■ Goal of the exercise
Below are some records; find each line that carries the word "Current" and copy it.

Excerpted data Start Marker

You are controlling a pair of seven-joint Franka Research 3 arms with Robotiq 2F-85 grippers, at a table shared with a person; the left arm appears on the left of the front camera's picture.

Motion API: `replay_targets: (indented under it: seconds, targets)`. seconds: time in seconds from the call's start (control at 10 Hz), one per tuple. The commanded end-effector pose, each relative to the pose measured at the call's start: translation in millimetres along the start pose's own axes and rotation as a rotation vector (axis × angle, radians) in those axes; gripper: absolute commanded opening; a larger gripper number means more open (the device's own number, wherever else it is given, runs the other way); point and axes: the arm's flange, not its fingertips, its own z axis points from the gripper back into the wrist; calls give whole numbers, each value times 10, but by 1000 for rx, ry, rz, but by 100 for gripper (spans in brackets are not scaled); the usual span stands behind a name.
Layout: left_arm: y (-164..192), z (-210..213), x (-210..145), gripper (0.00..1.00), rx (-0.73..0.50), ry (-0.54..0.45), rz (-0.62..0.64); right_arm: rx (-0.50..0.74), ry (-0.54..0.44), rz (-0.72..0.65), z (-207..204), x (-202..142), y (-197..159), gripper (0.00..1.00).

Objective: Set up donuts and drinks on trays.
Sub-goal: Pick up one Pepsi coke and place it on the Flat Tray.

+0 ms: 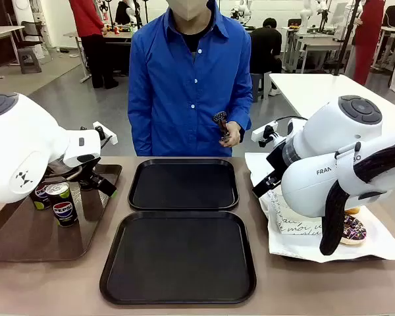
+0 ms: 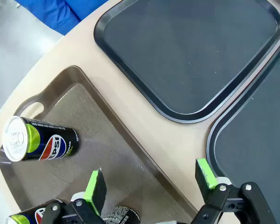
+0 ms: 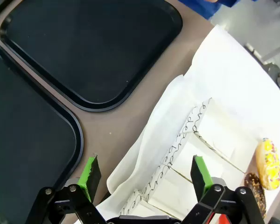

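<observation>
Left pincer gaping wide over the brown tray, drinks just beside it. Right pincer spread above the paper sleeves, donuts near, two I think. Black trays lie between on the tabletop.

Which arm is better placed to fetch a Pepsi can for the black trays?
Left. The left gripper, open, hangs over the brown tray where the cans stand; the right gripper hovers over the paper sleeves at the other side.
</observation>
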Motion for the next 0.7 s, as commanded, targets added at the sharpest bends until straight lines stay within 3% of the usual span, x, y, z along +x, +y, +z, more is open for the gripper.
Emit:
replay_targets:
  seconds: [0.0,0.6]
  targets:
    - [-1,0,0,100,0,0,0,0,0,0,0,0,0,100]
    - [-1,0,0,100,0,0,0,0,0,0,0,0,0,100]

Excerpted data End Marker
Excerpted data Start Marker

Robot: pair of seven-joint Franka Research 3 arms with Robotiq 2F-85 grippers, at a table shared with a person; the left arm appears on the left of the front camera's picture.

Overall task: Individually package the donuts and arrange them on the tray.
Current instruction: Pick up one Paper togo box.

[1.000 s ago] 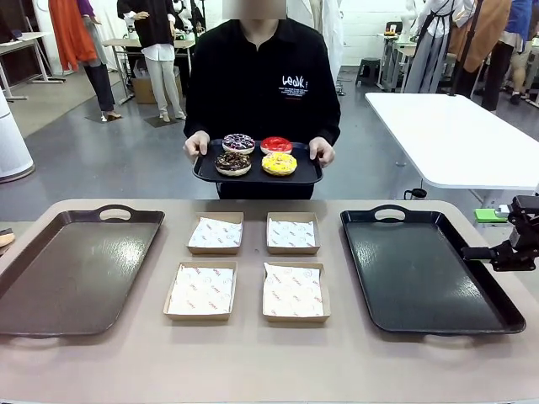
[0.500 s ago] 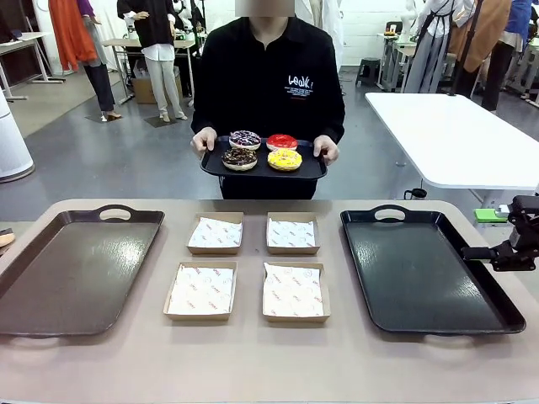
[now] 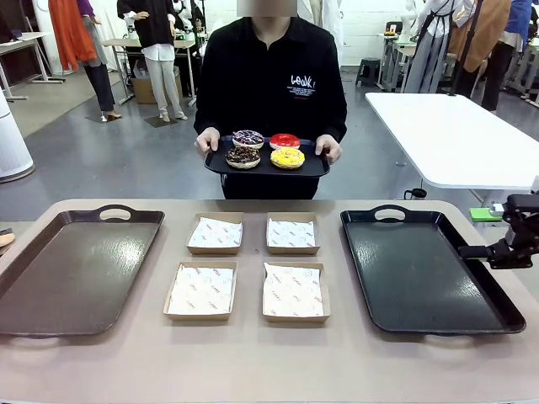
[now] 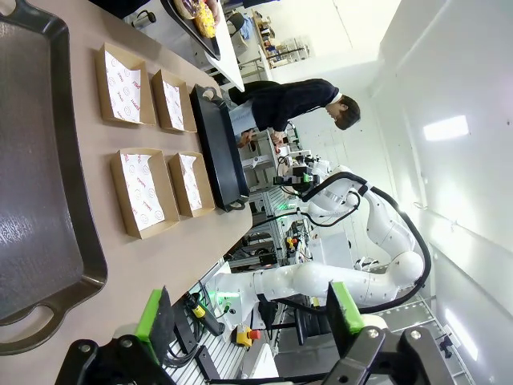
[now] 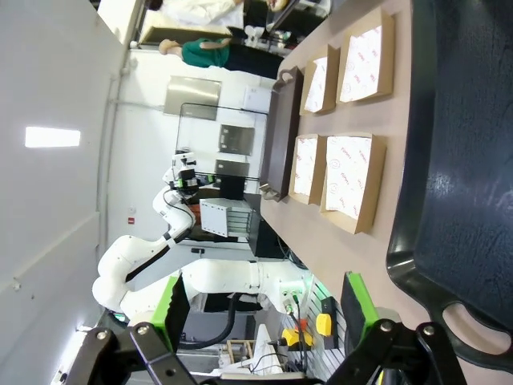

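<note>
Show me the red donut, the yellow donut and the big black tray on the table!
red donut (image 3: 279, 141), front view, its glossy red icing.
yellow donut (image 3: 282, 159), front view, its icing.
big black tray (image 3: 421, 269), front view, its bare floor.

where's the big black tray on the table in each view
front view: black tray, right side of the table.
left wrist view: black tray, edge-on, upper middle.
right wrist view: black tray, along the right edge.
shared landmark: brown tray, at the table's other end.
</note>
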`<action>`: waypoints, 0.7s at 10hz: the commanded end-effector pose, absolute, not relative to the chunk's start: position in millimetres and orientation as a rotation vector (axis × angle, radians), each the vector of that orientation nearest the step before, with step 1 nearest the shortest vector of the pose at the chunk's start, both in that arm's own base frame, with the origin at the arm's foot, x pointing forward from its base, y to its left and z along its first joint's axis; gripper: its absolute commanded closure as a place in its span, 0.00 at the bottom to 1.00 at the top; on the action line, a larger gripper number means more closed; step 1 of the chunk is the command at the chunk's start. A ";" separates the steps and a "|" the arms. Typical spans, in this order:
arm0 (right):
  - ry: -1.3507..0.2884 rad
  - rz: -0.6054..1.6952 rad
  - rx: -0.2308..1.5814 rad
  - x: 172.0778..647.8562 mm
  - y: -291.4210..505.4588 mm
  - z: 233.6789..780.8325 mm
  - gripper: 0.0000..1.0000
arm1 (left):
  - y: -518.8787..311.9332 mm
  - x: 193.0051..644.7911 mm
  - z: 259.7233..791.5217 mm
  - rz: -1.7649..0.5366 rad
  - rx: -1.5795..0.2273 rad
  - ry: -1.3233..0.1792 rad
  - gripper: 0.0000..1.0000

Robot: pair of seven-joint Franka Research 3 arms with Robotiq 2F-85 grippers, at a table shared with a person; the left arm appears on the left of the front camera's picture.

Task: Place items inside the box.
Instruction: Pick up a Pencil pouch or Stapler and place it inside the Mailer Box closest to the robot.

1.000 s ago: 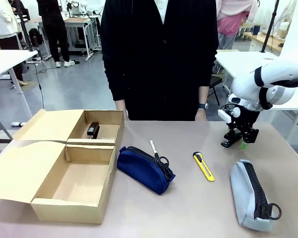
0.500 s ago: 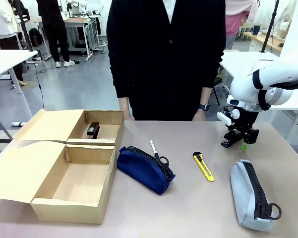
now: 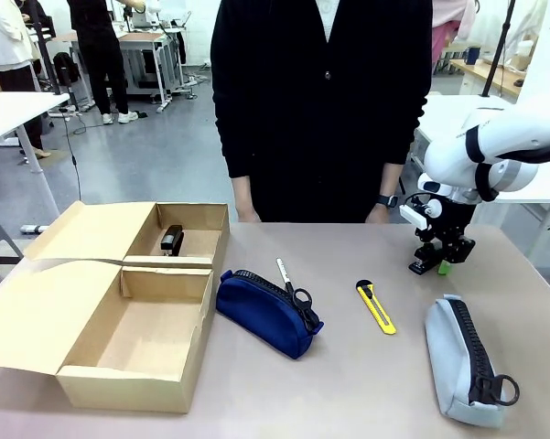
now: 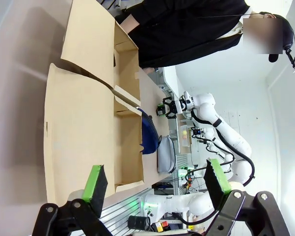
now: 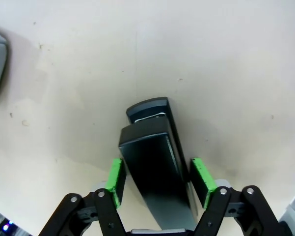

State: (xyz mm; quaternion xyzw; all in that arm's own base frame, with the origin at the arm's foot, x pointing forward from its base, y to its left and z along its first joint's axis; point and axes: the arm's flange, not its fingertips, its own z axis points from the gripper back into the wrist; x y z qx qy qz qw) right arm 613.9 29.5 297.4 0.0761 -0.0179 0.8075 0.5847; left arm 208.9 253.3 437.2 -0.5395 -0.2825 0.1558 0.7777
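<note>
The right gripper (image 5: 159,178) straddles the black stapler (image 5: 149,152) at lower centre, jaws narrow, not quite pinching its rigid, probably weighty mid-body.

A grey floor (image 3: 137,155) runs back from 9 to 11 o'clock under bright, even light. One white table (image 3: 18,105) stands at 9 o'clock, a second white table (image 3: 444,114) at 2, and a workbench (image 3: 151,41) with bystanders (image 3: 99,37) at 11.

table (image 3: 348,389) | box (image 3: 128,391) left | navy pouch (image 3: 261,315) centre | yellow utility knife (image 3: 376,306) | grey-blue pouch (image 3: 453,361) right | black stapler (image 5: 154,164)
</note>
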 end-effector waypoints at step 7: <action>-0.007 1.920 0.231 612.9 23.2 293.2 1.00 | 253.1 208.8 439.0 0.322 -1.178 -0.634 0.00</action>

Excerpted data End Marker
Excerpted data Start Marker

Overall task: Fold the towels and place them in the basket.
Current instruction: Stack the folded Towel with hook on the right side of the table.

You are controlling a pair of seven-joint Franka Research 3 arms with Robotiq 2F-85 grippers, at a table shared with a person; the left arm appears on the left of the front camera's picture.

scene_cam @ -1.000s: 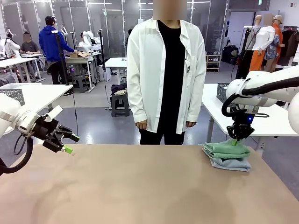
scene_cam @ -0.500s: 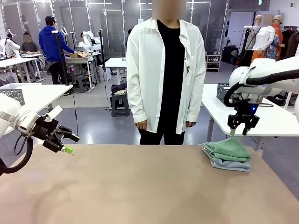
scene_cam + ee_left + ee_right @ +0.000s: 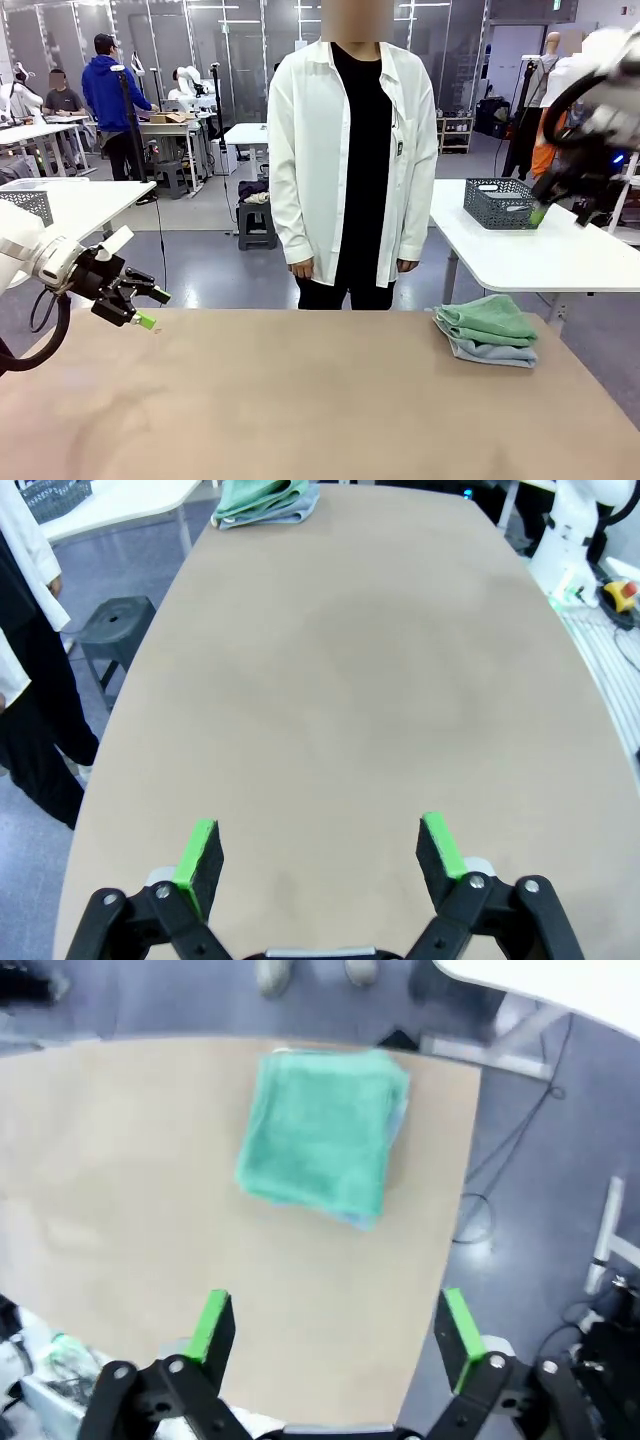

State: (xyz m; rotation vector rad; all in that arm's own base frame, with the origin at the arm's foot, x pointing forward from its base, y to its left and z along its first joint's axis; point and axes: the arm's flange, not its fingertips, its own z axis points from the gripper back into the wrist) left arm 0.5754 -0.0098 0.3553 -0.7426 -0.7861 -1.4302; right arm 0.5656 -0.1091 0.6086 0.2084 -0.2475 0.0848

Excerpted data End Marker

■ Final answer
Current instruction: Pick up one Paper togo box.
Current instruction: Stack the folded Towel with hook on the right side of the table.

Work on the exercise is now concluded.